After scoring 3 goals in 3 appearances in the Premier League 2 during December 2019, Jones was nominated for the PL2 player of the month award, losing out to Tahith Chong of Manchester United.

On 31 January 2020, Jones joined Scottish Premiership club St Johnstone on loan until the end of the season. He made his debut for the club on 8 February 2020 in the Scottish Cup, coming on as a late substitute against Ayr United, which St. Johnstone won 1–2 at Somerset Park.
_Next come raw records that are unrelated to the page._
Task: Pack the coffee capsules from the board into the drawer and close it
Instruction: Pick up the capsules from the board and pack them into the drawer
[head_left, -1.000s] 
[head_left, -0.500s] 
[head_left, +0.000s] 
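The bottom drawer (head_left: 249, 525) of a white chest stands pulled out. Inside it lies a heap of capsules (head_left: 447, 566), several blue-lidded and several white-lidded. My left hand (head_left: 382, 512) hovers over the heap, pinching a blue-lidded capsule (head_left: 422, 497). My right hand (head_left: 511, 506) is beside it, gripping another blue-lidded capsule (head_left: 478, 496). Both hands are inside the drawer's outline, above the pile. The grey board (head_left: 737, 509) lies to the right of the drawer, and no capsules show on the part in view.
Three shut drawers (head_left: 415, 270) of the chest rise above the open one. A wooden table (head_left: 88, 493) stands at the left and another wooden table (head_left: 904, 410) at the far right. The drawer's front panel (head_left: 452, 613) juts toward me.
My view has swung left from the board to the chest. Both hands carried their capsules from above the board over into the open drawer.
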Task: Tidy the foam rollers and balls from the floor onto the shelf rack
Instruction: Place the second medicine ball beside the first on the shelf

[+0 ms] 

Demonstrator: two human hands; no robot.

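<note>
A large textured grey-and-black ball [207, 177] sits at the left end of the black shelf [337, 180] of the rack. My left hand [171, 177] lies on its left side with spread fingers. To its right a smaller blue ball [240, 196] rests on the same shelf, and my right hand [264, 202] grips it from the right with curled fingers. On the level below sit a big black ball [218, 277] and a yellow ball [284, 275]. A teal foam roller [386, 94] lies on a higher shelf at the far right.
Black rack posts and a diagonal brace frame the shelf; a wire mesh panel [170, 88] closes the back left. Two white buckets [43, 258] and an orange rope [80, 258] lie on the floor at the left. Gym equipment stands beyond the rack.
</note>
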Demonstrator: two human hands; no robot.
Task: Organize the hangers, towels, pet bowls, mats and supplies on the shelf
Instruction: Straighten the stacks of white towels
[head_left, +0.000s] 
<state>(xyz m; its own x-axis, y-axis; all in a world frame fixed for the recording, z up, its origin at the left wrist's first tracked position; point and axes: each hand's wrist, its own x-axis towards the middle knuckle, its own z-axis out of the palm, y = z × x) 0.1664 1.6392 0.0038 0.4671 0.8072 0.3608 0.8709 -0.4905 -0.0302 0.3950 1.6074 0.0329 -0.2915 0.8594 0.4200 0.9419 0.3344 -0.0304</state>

He made his first-team debut for Middlesbrough in the FA Cup in January 2021, coming on as a late substitute in a 2-1 defeat away to Brentford. Later that month, on 29 January 2021, Jones joined Scottish Championship club Queen of the South on loan until the end of the season. On his debut for the club, he scored his first senior goal in the 2–1 defeat away at Alloa Athletic.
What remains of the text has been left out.